*Work request*:
Transcribe the data underneath exactly, keeping every word in place.

*Supplied information*:
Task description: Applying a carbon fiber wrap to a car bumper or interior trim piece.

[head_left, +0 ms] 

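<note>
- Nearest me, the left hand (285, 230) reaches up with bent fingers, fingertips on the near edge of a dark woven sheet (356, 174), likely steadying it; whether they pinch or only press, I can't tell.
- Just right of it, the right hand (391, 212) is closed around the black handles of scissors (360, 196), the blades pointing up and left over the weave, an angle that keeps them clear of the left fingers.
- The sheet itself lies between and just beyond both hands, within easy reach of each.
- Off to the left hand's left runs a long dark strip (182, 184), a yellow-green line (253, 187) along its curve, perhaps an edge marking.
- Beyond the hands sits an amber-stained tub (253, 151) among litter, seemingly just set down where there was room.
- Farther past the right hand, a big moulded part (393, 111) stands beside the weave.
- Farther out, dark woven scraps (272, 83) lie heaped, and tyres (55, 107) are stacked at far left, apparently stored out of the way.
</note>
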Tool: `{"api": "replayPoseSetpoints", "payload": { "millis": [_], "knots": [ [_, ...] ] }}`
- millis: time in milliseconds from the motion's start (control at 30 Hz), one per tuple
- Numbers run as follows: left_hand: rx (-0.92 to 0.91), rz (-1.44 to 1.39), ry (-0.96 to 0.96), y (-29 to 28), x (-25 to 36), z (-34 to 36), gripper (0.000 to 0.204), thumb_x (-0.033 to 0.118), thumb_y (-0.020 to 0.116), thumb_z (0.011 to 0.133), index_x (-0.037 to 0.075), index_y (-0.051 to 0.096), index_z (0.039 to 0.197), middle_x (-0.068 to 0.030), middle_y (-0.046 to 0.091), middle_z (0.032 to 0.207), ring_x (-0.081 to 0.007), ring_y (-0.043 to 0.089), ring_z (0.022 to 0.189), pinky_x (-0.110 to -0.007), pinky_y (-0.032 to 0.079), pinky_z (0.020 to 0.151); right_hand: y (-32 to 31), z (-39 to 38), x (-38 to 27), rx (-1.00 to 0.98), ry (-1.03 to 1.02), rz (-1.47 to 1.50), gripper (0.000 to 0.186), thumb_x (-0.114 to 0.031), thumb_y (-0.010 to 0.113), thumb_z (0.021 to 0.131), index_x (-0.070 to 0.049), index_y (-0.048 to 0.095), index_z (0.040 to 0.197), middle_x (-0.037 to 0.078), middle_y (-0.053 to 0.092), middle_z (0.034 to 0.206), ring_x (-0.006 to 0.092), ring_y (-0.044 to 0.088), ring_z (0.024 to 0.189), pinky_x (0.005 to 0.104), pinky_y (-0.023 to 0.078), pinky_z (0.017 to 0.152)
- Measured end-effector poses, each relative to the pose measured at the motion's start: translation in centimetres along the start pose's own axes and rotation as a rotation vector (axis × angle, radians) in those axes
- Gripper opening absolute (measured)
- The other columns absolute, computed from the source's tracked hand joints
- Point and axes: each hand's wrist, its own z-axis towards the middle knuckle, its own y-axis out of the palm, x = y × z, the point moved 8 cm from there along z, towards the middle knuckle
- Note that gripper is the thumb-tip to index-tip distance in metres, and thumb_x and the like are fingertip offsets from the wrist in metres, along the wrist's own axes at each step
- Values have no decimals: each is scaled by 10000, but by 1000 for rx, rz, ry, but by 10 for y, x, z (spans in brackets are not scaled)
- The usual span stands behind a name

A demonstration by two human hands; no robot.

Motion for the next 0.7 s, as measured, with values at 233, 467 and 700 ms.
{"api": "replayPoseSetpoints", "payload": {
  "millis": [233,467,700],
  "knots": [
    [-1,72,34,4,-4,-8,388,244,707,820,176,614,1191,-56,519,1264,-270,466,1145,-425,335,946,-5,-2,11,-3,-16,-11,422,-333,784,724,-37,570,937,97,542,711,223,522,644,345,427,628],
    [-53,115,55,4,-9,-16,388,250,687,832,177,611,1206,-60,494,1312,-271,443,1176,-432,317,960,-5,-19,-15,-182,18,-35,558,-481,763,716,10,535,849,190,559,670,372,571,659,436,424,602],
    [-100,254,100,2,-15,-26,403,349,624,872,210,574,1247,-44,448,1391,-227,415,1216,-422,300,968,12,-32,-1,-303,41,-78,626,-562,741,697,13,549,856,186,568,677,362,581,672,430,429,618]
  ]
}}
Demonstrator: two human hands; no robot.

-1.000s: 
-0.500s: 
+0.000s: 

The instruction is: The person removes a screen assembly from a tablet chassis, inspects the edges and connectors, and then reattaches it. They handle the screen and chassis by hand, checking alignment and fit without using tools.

*Task output*:
Task description: Applying a carbon fiber wrap to a car bumper or interior trim piece.

[head_left, +0 ms] 

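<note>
- Nearest me, the left hand (285, 230) reaches up with bent fingers, fingertips on the near edge of a dark woven sheet (356, 174), likely steadying it; whether they pinch or only press, I can't tell.
- Just right of it, the right hand (391, 212) is closed around the black handles of scissors (360, 196), the blades pointing up and left over the weave, an angle that keeps them clear of the left fingers.
- The sheet itself lies between and just beyond both hands, within easy reach of each.
- Off to the left hand's left runs a long dark strip (182, 184), a yellow-green line (253, 187) along its curve, perhaps an edge marking.
- Beyond the hands sits an amber-stained tub (253, 151) among litter, seemingly just set down where there was room.
- Farther past the right hand, a big moulded part (393, 111) stands beside the weave.
- Farther out, dark woven scraps (272, 83) lie heaped, and tyres (55, 107) are stacked at far left, apparently stored out of the way.
</note>
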Tool: `{"api": "replayPoseSetpoints", "payload": { "millis": [_], "knots": [ [_, ...] ] }}`
- millis: time in milliseconds from the motion's start (control at 30 Hz), one per tuple
- Numbers run as follows: left_hand: rx (-0.92 to 0.91), rz (-1.44 to 1.39), ry (-0.96 to 0.96), y (-29 to 28), x (-25 to 36), z (-34 to 36), gripper (0.000 to 0.204), thumb_x (-0.033 to 0.118), thumb_y (-0.020 to 0.116), thumb_z (0.011 to 0.133), index_x (-0.037 to 0.075), index_y (-0.051 to 0.096), index_z (0.039 to 0.197), middle_x (-0.068 to 0.030), middle_y (-0.046 to 0.091), middle_z (0.032 to 0.207), ring_x (-0.081 to 0.007), ring_y (-0.043 to 0.089), ring_z (0.022 to 0.189), pinky_x (-0.110 to -0.007), pinky_y (-0.032 to 0.079), pinky_z (0.020 to 0.151); right_hand: y (-32 to 31), z (-39 to 38), x (-38 to 27), rx (-1.00 to 0.98), ry (-1.03 to 1.02), rz (-1.47 to 1.50), gripper (0.000 to 0.186), thumb_x (-0.114 to 0.031), thumb_y (-0.010 to 0.113), thumb_z (0.021 to 0.131), index_x (-0.070 to 0.049), index_y (-0.048 to 0.095), index_z (0.040 to 0.197), middle_x (-0.037 to 0.078), middle_y (-0.053 to 0.092), middle_z (0.034 to 0.206), ring_x (-0.006 to 0.092), ring_y (-0.044 to 0.088), ring_z (0.024 to 0.189), pinky_x (0.005 to 0.104), pinky_y (-0.023 to 0.078), pinky_z (0.017 to 0.152)
- Measured end-effector poses, each relative to the pose measured at the motion's start: translation in centimetres along the start pose's own axes and rotation as a rotation vector (axis × angle, radians) in those axes
- Gripper opening absolute (measured)
- The other columns absolute, computed from the source's tracked hand joints
- Point and axes: each hand's wrist, its own z-axis towards the middle knuckle, its own y-axis out of the palm, x = y × z, the point moved 8 cm from there along z, towards the middle knuckle
- Note that gripper is the thumb-tip to index-tip distance in metres, and thumb_x and the like are fingertip offsets from the wrist in metres, along the wrist's own axes at each step
- Values have no decimals: each is scaled by 10000, but by 1000 for rx, rz, ry, but by 10 for y, x, z (spans in brackets are not scaled)
- The usual span stands behind a name

A demonstration by two human hands; no robot.

Motion for the next 0.7 s, as measured, with values at 233, 467 and 700 ms.
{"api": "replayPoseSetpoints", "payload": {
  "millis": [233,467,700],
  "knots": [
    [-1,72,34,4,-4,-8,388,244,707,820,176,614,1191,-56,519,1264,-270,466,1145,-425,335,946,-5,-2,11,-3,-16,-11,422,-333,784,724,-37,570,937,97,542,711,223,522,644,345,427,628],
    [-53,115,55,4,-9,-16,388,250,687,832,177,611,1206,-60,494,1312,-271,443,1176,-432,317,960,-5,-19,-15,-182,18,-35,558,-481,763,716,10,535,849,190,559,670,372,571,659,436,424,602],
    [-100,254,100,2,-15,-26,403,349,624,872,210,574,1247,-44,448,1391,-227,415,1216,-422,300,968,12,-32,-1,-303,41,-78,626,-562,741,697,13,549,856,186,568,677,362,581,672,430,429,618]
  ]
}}
Demonstrator: two human hands; no robot.

-1.000s: 
-0.500s: 
+0.000s: 

The instruction is: The person removes a screen assembly from a tablet chassis, inspects the edges and connectors, and then reattaches it. They handle the screen and chassis by hand, checking alignment and fit without using tools.

There's no more to the output.